§ Your task: Scan the following data for lines with "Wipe" and state how many there are, as a number only.

*** Data section ***

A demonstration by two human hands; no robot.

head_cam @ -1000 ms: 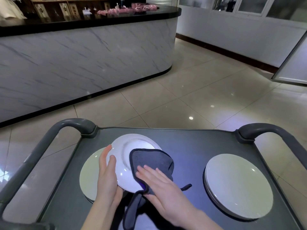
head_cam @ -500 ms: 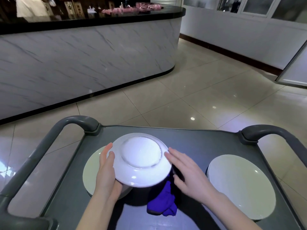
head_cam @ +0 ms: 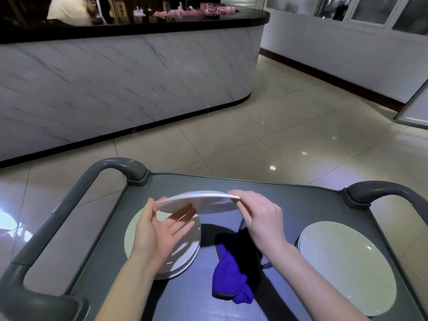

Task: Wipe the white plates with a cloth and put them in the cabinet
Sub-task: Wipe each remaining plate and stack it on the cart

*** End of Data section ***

§ Response area: 2